Abstract: Prior work has shown that resilience of random P2P graphs under dynamic node failure can be improved by age-biased neighbor selection that delivers outbound edges to more reliable users with higher probability. However, making the bias too aggressive may cause the group of nodes that receive connections to become small in comparison to graph size. As they become overloaded, these peers are forced to reject future connection requests, which leads to potentially unbounded join delays and high traffic overhead. To investigate these issues, we propose several analytical models for understanding the interplay between resilience and degree. We formulate a Pareto-optimal objective for this tradeoff, introduce new metrics of resilience and degree, analyze them under Pareto lifetimes, and discover that traditional techniques can be highly suboptimal in this setting. We then show evidence that optimization can be solved by a family of step-functions, which connect outgoing edges to uniformly random users whose age exceeds some threshold.

User freedom: To be or not to be a ‘supernode’

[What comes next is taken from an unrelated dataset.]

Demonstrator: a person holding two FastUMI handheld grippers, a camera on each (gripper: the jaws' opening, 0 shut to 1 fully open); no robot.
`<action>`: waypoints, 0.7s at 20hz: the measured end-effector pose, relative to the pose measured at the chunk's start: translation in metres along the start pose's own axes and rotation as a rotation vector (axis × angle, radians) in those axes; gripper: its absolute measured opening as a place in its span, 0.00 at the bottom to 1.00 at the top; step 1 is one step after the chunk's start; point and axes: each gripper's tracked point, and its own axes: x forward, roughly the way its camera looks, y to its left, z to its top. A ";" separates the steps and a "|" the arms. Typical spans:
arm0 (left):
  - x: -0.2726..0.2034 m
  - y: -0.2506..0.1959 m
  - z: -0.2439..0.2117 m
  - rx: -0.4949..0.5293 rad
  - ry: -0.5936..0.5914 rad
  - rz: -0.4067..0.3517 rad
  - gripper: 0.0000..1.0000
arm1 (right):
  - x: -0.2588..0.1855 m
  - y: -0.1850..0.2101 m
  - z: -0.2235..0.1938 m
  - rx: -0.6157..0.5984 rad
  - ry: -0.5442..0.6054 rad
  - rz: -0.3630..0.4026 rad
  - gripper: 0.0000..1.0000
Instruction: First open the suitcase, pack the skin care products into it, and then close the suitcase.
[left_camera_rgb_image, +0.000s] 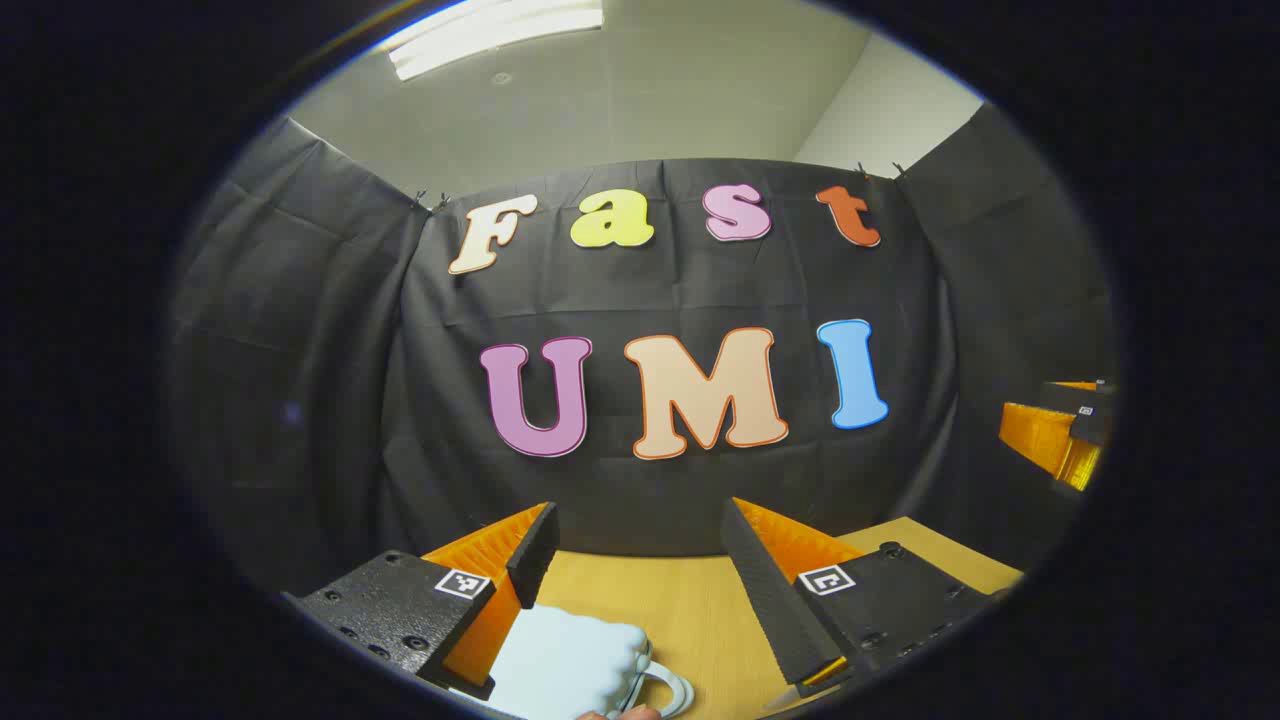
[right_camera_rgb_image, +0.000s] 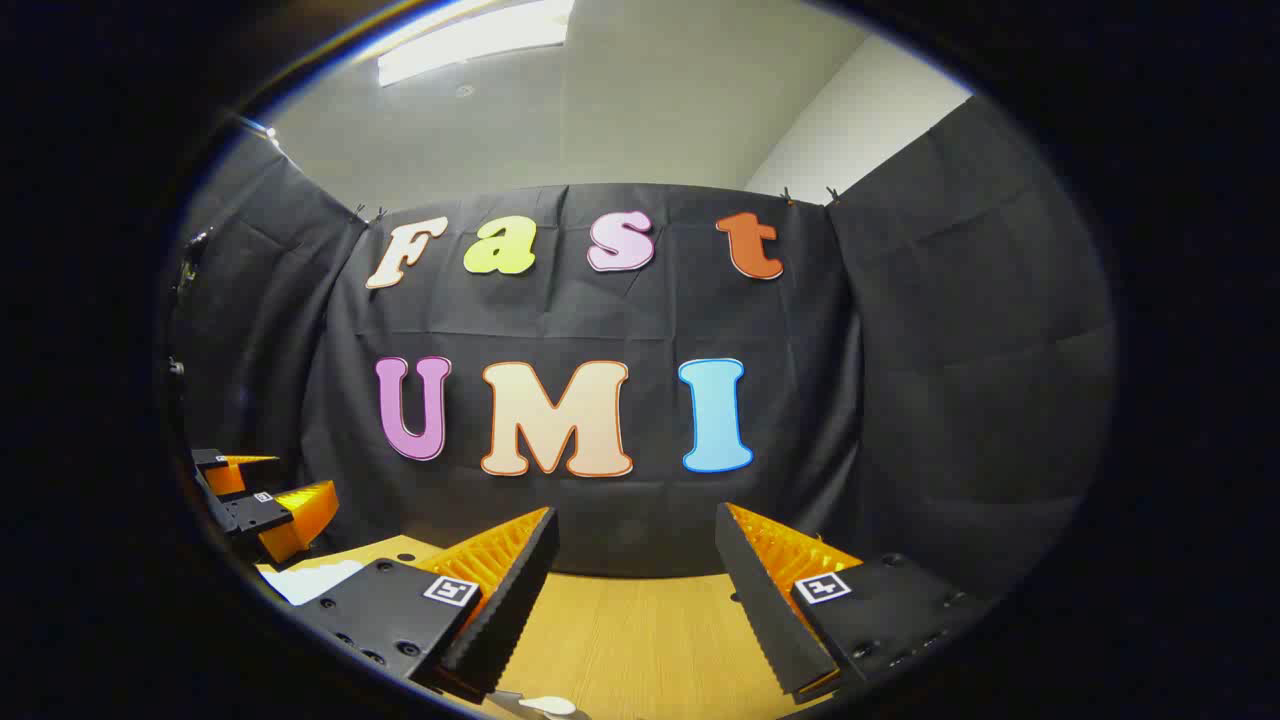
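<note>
While fingers gape (markers unreadable), suitcase below.

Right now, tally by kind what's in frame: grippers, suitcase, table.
Grippers: 2, left gripper and right gripper, both open and holding nothing
Suitcases: 1, the pale blue suitcase with its handle, low under the left gripper
Tables: 1, the wooden table
Total: 4
</note>
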 end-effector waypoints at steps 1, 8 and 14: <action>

Abstract: Peer-to-peer infrastructures in a world where many systems are mobile, or found behind NATs and firewalls that cannot be programmed by users, require significant support from computers with appropriate connectivity, called supernodes. We introduce a new fully decentralized unstructured peer-to-peer (P2P) approach to open-source instant messaging systems (that is employed in the DirectDemocracyP2P system). Here each human owning a peer can control the traffic supported by her system. The control may be based on criteria such as: (a) her desire to help the endpoints of the communication based on friendship, (b) her desire to help a cause based on the content/topic of the communication, (c) reputation and rewards, or (d) her interest in the handled data itself. Providing intrinsic incentives for peers to help with traffic is important in order for an open-source freeware P2P system to eventually be viable. In non-incentive P2P systems like Skype, availability of open-source versions can potentially starve the system of supernodes (once users learn how to disable the resource consuming supernode-function). This paper analyzes key functions of the solution such as integration of incentive management into an extension of the STUN protocol, connection establishment and message transfer under different network setups. We show how to use the results of surveys, in conjunction with simulations, to quantify the effects of various incentives on the survivability of an open approach.